O DOJ aumenta as apostas no caso do iPhone, o advogado-chefe da Apple chama a apresentação do DOJ de 'golpe baixo'

O Departamento de Justiça dos EUA aumentou as apostas no caso do iPhone de San Bernardino com sua última apresentação (via The Verge), na qual descreve a resposta da Apple à ordem judicial como “retórica” que é “não apenas falsa, mas também corrosiva das próprias instituições que são as mais capazes de salvaguardar nossa liberdade e nossos direitos”, acusa a Apple de uma “decisão de marketing deliberada para projetar seus produtos de modo que o governo não possa pesquisá-los, mesmo com um mandado”, e usa declarações hiperbólicas, como afirmar que a Apple “deliberadamente levantou barreiras tecnológicas que agora estão entre um mandado legal e um iPhone contendo evidências relacionadas ao assassinato em massa terrorista de 14 americanos.”

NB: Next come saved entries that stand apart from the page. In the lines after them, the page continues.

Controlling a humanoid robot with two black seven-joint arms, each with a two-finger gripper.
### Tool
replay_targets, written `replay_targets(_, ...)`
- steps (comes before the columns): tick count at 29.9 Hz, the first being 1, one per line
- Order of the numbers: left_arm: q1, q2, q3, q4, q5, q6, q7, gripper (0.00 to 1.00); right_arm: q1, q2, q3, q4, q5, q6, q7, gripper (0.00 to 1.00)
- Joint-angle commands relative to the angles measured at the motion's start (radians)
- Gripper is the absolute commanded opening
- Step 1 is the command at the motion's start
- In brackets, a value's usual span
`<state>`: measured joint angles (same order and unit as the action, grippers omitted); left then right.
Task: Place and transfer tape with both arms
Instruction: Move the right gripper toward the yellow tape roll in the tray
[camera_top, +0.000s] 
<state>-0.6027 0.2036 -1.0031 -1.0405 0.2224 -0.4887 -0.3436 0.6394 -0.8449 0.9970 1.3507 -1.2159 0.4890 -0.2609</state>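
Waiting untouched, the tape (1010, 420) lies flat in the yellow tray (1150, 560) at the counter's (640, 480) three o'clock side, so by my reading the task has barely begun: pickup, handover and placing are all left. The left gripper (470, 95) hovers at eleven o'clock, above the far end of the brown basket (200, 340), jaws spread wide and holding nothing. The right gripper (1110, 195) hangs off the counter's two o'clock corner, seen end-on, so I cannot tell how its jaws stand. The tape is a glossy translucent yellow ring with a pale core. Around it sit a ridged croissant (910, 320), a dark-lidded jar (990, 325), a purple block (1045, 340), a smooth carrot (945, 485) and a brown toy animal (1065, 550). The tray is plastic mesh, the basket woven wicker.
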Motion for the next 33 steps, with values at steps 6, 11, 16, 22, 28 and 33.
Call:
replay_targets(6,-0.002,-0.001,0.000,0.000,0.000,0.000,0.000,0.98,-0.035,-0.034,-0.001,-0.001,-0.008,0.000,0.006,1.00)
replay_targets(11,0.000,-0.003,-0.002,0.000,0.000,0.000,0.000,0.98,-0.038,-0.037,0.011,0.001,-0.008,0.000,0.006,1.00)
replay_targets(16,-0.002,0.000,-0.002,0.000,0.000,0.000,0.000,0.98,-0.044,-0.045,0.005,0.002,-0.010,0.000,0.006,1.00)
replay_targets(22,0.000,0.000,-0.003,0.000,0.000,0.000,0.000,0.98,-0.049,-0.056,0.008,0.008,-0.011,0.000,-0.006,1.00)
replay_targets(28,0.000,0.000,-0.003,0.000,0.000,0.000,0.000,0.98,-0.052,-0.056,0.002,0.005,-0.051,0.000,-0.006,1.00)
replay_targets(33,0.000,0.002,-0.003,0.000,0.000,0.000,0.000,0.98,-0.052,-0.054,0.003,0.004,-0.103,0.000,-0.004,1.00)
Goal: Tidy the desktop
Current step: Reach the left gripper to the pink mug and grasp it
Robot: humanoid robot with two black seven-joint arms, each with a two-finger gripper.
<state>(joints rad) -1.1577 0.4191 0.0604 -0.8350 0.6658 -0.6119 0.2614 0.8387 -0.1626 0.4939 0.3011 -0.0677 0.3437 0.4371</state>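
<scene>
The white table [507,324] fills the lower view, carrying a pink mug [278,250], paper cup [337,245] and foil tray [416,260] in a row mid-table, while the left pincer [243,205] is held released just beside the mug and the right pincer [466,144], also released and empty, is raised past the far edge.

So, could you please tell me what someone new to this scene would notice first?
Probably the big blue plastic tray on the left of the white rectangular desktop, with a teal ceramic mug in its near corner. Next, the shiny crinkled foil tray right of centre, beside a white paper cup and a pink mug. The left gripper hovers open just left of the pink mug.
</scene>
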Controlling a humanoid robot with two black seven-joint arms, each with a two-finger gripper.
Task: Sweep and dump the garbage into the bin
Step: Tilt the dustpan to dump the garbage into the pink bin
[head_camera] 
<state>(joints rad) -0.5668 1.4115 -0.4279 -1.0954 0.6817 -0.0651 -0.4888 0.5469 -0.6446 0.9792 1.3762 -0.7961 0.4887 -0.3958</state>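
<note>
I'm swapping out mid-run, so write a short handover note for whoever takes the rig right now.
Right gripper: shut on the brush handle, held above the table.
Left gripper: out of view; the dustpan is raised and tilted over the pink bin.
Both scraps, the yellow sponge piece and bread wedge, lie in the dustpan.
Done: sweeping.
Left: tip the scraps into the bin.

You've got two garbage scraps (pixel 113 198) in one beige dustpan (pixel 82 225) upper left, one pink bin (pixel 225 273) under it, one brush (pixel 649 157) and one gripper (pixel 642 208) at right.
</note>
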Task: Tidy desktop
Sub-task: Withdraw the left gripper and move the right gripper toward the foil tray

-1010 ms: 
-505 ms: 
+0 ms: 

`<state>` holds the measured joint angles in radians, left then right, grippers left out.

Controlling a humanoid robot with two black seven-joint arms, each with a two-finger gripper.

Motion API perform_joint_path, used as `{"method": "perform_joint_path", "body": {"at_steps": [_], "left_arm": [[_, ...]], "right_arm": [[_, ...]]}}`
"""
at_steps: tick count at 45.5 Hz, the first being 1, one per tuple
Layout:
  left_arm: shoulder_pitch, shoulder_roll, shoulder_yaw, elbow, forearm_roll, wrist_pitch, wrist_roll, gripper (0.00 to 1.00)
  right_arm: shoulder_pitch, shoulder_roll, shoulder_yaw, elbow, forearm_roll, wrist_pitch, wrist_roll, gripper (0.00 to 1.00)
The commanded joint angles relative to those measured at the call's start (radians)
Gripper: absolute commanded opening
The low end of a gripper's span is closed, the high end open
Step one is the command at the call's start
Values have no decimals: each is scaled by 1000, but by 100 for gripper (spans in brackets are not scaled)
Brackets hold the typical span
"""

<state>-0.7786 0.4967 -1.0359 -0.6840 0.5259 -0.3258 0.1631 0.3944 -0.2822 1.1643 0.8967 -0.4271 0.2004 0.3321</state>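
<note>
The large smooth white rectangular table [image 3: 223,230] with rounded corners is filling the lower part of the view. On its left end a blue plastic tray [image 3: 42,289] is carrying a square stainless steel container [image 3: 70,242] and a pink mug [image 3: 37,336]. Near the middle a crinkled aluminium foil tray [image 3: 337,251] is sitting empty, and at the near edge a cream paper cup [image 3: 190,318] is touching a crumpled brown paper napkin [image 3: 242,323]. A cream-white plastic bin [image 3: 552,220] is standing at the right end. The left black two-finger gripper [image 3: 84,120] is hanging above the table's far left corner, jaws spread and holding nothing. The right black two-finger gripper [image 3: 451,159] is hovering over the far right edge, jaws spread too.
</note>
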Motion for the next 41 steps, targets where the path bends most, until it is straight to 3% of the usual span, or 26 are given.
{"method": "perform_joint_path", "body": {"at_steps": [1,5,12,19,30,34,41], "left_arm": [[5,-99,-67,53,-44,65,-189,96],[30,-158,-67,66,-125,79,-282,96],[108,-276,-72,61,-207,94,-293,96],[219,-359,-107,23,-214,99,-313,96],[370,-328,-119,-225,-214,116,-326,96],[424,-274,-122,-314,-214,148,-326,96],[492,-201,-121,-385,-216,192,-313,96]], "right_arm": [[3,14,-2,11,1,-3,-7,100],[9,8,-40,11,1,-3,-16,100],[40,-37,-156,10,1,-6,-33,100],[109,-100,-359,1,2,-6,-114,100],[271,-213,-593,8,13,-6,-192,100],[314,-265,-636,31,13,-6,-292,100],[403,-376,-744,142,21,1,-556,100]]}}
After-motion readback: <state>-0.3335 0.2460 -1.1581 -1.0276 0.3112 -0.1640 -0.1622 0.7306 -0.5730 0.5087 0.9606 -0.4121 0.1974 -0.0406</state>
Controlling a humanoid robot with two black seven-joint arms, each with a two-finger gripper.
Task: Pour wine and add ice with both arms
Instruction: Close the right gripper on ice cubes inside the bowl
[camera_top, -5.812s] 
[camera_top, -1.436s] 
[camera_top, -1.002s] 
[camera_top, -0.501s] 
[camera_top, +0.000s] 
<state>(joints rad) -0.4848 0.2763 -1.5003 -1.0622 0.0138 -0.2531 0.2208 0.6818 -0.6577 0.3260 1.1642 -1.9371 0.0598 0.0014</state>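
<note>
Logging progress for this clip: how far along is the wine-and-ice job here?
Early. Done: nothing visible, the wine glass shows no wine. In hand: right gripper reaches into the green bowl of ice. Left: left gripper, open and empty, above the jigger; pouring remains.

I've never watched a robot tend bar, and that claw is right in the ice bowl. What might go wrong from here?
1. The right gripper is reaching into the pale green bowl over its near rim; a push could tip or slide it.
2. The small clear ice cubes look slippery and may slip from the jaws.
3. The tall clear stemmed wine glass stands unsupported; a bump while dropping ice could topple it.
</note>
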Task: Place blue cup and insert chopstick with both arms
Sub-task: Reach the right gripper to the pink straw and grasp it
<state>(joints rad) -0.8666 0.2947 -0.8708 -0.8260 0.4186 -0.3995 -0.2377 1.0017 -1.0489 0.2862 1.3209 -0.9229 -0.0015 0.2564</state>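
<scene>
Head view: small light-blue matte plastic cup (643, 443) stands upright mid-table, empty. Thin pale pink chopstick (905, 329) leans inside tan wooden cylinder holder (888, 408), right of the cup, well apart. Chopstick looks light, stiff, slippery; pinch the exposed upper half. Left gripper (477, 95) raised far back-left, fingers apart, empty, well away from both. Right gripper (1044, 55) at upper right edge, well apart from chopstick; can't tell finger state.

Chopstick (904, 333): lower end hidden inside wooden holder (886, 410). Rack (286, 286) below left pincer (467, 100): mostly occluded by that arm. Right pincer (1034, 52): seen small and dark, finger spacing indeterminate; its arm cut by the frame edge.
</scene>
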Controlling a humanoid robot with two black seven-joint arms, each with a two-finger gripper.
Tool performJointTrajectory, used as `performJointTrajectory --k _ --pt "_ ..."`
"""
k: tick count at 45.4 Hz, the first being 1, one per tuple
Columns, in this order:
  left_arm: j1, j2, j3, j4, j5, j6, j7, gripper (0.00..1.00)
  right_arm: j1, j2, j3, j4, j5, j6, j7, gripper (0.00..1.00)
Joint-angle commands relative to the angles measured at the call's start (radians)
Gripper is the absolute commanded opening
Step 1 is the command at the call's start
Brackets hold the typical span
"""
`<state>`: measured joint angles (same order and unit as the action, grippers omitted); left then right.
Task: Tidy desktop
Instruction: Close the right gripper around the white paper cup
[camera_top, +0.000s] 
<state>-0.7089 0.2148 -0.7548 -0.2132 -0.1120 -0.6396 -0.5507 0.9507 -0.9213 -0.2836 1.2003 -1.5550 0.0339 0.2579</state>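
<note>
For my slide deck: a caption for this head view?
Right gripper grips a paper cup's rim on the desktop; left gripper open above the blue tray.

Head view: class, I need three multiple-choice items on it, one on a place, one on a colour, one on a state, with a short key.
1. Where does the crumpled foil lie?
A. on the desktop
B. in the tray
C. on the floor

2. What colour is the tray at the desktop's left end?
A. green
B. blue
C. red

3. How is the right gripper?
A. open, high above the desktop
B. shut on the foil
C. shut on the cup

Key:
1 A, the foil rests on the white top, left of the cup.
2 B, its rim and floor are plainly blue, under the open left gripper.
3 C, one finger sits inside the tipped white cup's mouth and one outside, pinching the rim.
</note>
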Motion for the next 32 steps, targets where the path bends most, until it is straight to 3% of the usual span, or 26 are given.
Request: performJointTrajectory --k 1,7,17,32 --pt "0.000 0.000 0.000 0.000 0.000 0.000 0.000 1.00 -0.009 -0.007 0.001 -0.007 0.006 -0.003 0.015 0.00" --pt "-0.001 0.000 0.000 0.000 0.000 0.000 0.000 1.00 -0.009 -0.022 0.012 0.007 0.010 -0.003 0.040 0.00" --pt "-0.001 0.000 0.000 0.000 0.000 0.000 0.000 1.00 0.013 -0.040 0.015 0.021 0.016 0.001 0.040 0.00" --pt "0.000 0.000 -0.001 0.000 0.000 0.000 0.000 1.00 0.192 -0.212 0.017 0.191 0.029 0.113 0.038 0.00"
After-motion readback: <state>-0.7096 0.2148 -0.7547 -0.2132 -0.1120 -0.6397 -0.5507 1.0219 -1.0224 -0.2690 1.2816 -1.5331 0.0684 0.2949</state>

O DOJ aumenta as apostas no caso do iPhone, o advogado-chefe da Apple chama a apresentação do DOJ de 'golpe baixo'

Além disso, uma nota de rodapé na página 22 do documento, destacada pelo principal tecnólogo da ACLU, Christopher Soghoian, inclui uma ameaça velada do DOJ de simplesmente apreender o código-fonte do iOS da Apple e as assinaturas digitais se a empresa se recusar a cumprir:

Pelas razões discutidas acima, o FBI não pode modificar o software do iPhone de Farook sem acesso ao código-fonte e à assinatura eletrônica privada da Apple. O governo não buscou obrigar a Apple a entregá-los porque acreditava que tal solicitação seria menos aceitável para a Apple. Se a Apple preferir esse caminho, no entanto, isso pode fornecer uma alternativa que requer menos trabalho dos programadores da Apple.

Respondendo à apresentação em uma teleconferência com repórteres, o advogado-chefe da Apple, Bruce Sewell, chamou a última apresentação do DOJ de “golpe baixo”, observando que “lê como uma acusação” e busca “vilanizar a Apple” como tendo “deliberadamente feito mudanças para bloquear a aplicação da lei.” Sewell continuou afirmando: “Em 30 anos de prática, não acho que já vi um documento legal que foi mais destinado a difamar o outro lado com falsas acusações e insinuações, e menos destinado a se concentrar nos verdadeiros méritos do caso” e pediu a ambos os lados que sejam mais civis.

Vamos pelo menos tratar uns aos outros com respeito e levar este caso diante do povo americano de uma maneira responsável. Estamos indo ao tribunal para exercer nossos direitos legais.